Eugenia W. und ihre Familie waren wohnungslos. In einer 7-monatigen Ausbildung am neunerhaus Peer-Campus hat sie ihre Erfahrung in Expertise umgewandelt und arbeitet seither als Peer-Mitarbeiterin in der Wohnungslosenhilfe. Im Interview erzählt sie, warum ihr Mann besonders unter der Wohnungslosigkeit litt und was für sie in der Ausbildung besonders hilfreich war.
Wohnungslosigkeit und Pandemie hängen für dich eng zusammen. Kannst du näher darauf eingehen?
Eugenia W.: In der Pandemie hat mein Mann seine Arbeit verloren. Wir sind in einen finanziellen Strudel geraten, aus dem wir nicht mehr herausgekommen sind. Mein Mann, meine Tochter und ich wurden delogiert und haben so die Wohnung verloren. Wir konnten in einer Einrichtung für Wohnungslose unterkommen. Die Corona-Pandemie hat, glaube ich, nicht nur für uns viel verändert, sondern auch für andere Menschen.
Wie ging es euch, als ihr in das Wohnhaus für obdach- und wohnungslose Menschen gezogen seid?
Eugenia W.: Anfangs war es nicht leicht. Nicht leicht für meinen Mann, der, glaube ich, die Schuld bei sich gesucht hat. Er hatte Schuldgefühle, dass er es als Mann „nicht geschafft hat“ und ist in eine leichte Depression gefallen. Ich war die Starke, die ihn aus der Situation herausbekommen hat. Auch unsere Tochter, sie ist jetzt 20 Jahre alt, war sehr wichtig und stark, sie ist unser Sonnenschein und ein sehr optimistischer Mensch.
Du und dein Mann, ihr habt als erstes Ehepaar den Zertifikatskurs des neunerhaus Peer Campus absolviert. Wie kam es dazu?

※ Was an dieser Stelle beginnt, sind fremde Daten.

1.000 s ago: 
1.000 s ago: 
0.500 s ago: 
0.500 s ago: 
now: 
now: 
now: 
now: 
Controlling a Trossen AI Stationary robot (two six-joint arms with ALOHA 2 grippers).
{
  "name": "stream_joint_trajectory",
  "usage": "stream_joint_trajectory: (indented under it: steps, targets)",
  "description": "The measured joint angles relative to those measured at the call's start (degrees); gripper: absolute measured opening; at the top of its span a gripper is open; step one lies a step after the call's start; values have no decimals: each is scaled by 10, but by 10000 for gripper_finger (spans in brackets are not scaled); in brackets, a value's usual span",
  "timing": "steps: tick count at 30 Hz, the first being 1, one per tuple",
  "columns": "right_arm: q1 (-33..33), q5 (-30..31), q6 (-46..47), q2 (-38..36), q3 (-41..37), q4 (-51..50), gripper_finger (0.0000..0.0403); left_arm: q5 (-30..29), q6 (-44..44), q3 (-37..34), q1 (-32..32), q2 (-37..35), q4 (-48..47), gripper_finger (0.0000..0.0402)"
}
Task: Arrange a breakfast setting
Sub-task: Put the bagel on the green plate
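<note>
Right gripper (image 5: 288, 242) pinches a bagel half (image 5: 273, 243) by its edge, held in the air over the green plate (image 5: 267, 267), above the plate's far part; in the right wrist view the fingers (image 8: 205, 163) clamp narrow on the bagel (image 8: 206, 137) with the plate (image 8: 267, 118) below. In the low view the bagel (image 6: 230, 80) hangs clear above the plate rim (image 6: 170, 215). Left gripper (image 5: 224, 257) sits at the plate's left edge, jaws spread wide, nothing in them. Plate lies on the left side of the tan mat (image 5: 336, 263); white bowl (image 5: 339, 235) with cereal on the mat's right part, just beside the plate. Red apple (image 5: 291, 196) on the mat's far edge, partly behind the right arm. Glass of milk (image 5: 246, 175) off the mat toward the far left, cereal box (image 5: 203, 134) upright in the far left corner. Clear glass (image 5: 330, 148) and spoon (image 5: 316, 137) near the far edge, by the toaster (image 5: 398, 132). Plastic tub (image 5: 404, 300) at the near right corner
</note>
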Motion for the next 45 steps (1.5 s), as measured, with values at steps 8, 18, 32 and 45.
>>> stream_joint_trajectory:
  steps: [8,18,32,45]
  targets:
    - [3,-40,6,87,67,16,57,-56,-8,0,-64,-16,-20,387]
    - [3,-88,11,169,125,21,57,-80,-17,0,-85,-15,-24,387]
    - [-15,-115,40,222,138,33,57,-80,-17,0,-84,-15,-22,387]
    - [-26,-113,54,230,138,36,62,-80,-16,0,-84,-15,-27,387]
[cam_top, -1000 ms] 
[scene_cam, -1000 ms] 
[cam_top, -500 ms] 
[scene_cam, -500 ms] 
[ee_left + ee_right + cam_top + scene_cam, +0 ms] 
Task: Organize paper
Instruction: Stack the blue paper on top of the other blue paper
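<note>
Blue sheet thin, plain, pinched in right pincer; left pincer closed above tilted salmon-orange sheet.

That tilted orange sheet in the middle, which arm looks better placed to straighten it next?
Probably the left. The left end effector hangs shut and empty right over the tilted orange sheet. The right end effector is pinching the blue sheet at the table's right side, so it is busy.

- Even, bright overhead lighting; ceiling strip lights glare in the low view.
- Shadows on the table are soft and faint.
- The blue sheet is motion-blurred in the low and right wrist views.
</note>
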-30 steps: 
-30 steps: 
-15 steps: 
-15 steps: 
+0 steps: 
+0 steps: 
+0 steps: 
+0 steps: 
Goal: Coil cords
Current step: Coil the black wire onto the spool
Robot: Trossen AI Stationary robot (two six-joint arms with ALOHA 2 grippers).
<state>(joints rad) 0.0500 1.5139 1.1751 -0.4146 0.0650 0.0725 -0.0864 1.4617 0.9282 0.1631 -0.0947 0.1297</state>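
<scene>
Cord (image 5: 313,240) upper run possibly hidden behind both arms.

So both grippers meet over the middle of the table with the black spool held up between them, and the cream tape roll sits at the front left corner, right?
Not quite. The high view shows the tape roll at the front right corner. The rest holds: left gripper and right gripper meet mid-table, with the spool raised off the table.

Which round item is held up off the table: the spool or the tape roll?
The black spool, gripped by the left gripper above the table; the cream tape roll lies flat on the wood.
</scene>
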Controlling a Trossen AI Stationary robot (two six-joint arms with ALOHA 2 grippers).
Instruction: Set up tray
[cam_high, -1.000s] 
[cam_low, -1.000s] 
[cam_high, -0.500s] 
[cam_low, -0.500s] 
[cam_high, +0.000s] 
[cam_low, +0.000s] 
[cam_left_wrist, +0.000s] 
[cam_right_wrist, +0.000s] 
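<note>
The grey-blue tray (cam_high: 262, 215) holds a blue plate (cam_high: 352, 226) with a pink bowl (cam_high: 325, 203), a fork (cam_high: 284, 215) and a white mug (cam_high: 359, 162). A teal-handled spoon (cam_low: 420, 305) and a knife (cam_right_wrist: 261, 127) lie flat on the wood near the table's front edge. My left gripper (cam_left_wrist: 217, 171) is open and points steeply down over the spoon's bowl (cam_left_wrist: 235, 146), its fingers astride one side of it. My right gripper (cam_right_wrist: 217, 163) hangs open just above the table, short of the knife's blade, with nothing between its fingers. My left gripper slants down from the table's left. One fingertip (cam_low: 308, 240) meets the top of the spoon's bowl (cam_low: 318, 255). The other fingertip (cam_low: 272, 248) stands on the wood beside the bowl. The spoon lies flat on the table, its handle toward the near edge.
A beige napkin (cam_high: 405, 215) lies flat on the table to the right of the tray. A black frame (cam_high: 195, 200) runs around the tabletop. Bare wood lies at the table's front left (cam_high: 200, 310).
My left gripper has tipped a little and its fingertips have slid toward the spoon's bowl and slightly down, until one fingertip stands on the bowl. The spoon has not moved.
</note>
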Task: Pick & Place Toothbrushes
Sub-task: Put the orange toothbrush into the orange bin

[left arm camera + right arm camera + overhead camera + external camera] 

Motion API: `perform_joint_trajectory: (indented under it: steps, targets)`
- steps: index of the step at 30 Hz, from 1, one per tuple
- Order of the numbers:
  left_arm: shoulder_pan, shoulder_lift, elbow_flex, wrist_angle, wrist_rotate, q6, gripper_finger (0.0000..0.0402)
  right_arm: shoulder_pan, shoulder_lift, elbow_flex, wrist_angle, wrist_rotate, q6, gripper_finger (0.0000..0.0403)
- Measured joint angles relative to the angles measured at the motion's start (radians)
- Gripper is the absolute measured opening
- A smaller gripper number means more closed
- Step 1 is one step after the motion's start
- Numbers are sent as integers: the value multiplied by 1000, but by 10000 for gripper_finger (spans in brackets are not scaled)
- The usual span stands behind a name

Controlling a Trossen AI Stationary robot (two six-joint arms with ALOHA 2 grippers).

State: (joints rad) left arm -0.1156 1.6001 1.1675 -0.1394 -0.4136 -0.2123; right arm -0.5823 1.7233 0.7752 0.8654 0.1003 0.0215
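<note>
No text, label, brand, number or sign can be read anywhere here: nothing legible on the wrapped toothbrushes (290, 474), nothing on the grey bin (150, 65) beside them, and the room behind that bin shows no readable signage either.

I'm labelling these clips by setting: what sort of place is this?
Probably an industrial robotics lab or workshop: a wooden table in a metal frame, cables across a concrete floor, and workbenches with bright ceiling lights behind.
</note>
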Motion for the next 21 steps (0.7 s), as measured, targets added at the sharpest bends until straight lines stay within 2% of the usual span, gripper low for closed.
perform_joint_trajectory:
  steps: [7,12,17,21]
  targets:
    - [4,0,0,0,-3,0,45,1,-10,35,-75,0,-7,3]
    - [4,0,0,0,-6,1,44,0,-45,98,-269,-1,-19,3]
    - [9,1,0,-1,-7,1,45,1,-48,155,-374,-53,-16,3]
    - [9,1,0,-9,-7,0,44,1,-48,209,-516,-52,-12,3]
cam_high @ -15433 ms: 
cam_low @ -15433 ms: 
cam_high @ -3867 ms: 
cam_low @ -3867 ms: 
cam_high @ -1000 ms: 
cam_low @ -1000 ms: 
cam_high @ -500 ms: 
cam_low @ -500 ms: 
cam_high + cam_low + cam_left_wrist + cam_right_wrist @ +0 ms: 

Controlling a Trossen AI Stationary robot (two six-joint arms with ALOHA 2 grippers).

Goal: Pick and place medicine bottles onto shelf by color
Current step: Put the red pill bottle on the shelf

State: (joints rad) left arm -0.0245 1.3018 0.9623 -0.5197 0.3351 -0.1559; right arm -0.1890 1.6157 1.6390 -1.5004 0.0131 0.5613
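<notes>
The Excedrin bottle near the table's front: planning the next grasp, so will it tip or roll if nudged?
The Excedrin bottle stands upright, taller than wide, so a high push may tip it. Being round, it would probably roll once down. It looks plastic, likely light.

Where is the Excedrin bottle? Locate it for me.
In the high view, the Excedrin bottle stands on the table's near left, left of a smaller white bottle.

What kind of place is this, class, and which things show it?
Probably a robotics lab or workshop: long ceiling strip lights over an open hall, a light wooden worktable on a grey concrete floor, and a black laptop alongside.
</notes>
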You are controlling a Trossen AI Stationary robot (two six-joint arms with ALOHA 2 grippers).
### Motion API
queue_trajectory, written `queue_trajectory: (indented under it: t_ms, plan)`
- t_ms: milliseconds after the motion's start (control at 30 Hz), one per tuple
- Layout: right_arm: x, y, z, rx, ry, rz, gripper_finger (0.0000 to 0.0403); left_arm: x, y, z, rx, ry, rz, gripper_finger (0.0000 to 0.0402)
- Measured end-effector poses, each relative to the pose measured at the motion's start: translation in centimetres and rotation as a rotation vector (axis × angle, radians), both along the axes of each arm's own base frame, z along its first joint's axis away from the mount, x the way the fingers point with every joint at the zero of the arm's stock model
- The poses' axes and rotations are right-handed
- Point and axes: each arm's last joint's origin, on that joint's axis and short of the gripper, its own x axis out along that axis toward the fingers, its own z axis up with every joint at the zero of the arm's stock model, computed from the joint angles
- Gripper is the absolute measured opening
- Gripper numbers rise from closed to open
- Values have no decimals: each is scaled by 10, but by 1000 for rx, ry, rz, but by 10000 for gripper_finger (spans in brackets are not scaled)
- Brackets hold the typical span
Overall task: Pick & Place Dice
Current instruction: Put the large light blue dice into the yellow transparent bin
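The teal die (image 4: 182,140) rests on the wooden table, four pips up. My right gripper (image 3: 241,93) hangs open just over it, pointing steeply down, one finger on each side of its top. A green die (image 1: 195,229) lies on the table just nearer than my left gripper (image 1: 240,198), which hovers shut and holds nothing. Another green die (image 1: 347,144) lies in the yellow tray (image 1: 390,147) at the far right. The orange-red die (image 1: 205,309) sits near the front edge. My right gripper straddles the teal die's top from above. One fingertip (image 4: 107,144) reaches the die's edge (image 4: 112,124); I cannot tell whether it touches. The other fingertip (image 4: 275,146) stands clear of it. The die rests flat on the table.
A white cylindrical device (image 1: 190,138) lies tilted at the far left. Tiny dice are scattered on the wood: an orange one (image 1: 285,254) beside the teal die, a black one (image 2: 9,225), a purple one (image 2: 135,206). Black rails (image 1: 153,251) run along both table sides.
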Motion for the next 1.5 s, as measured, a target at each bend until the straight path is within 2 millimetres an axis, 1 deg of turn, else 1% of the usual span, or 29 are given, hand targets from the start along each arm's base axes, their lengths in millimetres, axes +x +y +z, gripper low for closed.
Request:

Eugenia W.: Ein Sozialarbeiter hat uns auf den Peer-Kurs aufmerksam gemacht. Am Anfang war uns nicht ganz klar, was ein Peer macht. Aber auf einem Vortrag haben wir dann Peers kennenlernen und erste Kontakte geknüpft. Dort habe ich auch Franz Haberl, meinen persönlichen Mentor, kennengelernt. Nach dem Vortrag haben wir uns für die Ausbildung beworben.
Was blieb dir von der Ausbildung zur Peer in der Wohnungslosenhilfe in Erinnerung?
Eugenia W.: Der Kurs war intensiv, interessant, spannend, auch wenn mir von meinem Psychologie-Studium schon vieles bekannt war. Ich habe mich wohlgefühlt. Teilweise war ich total ergriffen und mitgenommen. Vor allem die Lerngruppen haben mich mitgenommen. Das war die größte Herausforderung im Kurs: Wie unterschiedliche Menschen sich zusammentun und eine Lernaufgabe bewältigen müssen. Auch andere Meinungen zu akzeptieren, war eine Herausforderung. Ich glaube, ich hätte es alleine bewältigen können, aber es ist jetzt die Aufgabe einer Gruppe. Diese Lerngruppen waren auch sehr spannend und lehrreich für unseren Beruf in der Wohnungslosenhilfe, da sind wir auch Teil eines Teams. Mit allen ist man nicht gleich sympathisch, aber wir müssen professionell zusammenarbeiten.
Wo arbeitest du aktuell?
Eugenia W.: Mein Praktikum habe ich in einem stationär betreuten Wohnhaus für psychisch kranke Menschen gemacht. Das war toll, dort war ich die erste Peer. Jetzt arbeite ich im Chancenhaus Hermes des Roten Kreuzes. Hier bleib’ ich auch! Mein Mann hatte auch vor dem Abschluss schon einen Job in der Tasche.
Peers sind Mitarbeiter*innen in der Wohnungslosenhilfe, die selbst einmal obdach- oder wohnungslos waren. Im 7-monatigem Zertifikatskurs am neunerhaus Peer Campus lernen Teilnehmende, ihr Erfahrungswissen im Rahmen der Peer-Arbeit nutzbar zu machen, um andere Betroffene zu unterstützen. Nach dem Kursabschluss arbeiten Peers meist gemeinsam mit unterschiedlichen Berufsgruppen – wie Sozialarbeiter*innen, Betreuer*innen oder Ärzt*innen. Peer-Arbeit bringt die Perspektive von Nutzer*innen ins Team ein.